Divergence of Nanog proteins in different species and relationship to Xvents
Murine and human Nanog were described as 3-domain proteins containing a homeodomain (HD), a serine enriched N-terminal, and a C-terminal transactivator domain containing several tryptophan repeats [40,41]. The tryptophan repeats were shown to be crucial for dimerization, proliferation, the maintenance of Nanog-dependent cell self-renewal, and for binding of Nac1 [42–44]. However, when comparing the mammalian Nanog proteins to those of medaka or chicken, they are highly divergent. Therefore, we asked for common characteristics of all Nanog proteins and aligned the orthologs from different species (Supplementary Fig. S1). In addition to rather high rates of identity inside the HD, we found conserved aspartate/glutamate stretches and serine/threonine residues in both the C- and the N-terminus. The C-terminally located tryptophan repeats are mainly found in eutherians, but 2 conserved residues are still found in pro- and metatheria (pos. 198 and 203 of the mouse protein).

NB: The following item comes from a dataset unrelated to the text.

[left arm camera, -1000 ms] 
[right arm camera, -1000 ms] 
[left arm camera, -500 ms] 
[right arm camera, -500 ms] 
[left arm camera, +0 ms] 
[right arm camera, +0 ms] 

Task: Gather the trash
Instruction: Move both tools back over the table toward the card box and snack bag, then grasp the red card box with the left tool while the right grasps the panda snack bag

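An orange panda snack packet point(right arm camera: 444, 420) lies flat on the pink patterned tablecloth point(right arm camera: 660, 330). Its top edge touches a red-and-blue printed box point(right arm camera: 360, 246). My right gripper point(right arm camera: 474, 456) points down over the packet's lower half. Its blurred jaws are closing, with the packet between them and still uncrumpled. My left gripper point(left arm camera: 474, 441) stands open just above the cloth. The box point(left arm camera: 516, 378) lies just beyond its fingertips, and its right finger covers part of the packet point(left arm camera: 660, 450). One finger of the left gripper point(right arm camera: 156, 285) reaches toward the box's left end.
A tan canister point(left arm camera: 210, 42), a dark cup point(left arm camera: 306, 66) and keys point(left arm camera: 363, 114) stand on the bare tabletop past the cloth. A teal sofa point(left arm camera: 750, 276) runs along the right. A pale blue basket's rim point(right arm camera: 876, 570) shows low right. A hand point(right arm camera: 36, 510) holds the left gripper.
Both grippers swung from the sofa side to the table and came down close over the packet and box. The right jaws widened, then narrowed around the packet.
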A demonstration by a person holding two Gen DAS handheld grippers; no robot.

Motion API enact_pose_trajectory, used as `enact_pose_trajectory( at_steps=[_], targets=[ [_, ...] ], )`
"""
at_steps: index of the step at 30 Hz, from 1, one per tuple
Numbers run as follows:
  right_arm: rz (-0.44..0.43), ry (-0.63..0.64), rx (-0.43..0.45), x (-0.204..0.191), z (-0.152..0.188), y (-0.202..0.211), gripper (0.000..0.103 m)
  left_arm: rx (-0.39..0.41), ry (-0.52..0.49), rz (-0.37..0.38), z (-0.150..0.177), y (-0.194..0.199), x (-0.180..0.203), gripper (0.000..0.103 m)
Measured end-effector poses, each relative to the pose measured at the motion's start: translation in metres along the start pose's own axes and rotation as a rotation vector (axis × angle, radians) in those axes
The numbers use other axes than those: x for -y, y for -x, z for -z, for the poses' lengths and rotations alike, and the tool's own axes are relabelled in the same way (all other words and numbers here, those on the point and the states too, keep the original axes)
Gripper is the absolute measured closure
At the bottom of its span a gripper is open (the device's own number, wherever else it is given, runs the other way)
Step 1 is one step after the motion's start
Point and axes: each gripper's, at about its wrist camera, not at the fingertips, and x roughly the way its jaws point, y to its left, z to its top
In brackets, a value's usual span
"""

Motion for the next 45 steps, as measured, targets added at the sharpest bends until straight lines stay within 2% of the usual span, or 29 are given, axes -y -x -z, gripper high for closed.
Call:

Inspection of the Nanog HD reveals a striking aspect being characteristic for the BarH subfamily of HD proteins [45], that is a specific amino acid exchange from an aliphatic nonpolar residue, such as valine or isoleucine, to the polar residue threonine (pos. 241 of the zebrafish protein) (Fig. 1D). This exchange can only be detected in a few Xenopus HD proteins, such as the Vent proteins and Hox11, but not in Nkx or distal-less (Dll) proteins, which also share substantial identities with the HD of Nanog. The highest rates of identity for Nanog proteins exist with Xenopus Vent proteins. Xvent2.1 from X. tropicalis (we used this name for gene1 of Xvent2, because all Xvent1/2/3 genes were found to be duplicated in X. tropicalis) is not a Nanog protein, but belongs to the BarH class [45] and is closely related to Nanog (Fig. 1D; Supplementary Fig. S1). However, a crucial attribute of the Nanog HD is a highly conserved aliphatic, nonpolar residue in helix α2 (M at pos. 225 in zebrafish Nanog), which contributes to DNA binding through minor groove contacts [36]. All other HD proteins, including the Vent proteins, have a basic amino acid (mostly lysine or arginine) at this position. Further, we found 3 invariant positions in the Nanog HD (zebrafish Q218, Y237, and K238) that were exchanged in Xvent2.1. Further, a triplet of amino acids (tρφ), which is invariant in all Nanog proteins, is partially conserved in Xvent2.1 (S at pos. 71 in murine Nanog) (Supplementary Fig. S1), but not in other BarH proteins or in the related Dll proteins (data not shown). We also found several S/T residues in the N-terminus of Xvent2.1 as described for Nanog. However, the 2 invariant amino acids flanking a polar residue adjacent to the HD domain of Nanog at the C-terminus, a basic and a tryptophan residue (b_ρ_W), are not detected in Xvent2.1.
Expression pattern and functional characterization of D.r. Nanog
To investigate the role of Nanog in lower vertebrates, we analyzed its function in zebrafish. The full coding sequence of D.r. Nanog was obtained from the image clone BC162318. The corresponding protein contains 384 amino acids. We determine the temporal expression pattern of Nanog by real-time RT-PCR. Nanog RNA can already be detected in unfertilized eggs (Fig. 2A). The amount of transcript is strongly increased at the beginning of gastrulation, peaks at germ ring stage, and is then decreasing. When segmentation starts at 9 h postfertilization, Nanog transcripts are greatly diminished. From somite stage onward, Nanog cannot be detected anymore. We next examined the spatial expression pattern by whole mount in situ hybridization (Fig. 2B). Nanog can already be detected in 4-, 16-, and 128-cell stages. High levels of Nanog are observed during gastrulation, but at the end of gastrulation (75% epiboly), transcripts are already strongly diminished. From segmentation onward (90% epiboly), Nanog cannot be detected anymore.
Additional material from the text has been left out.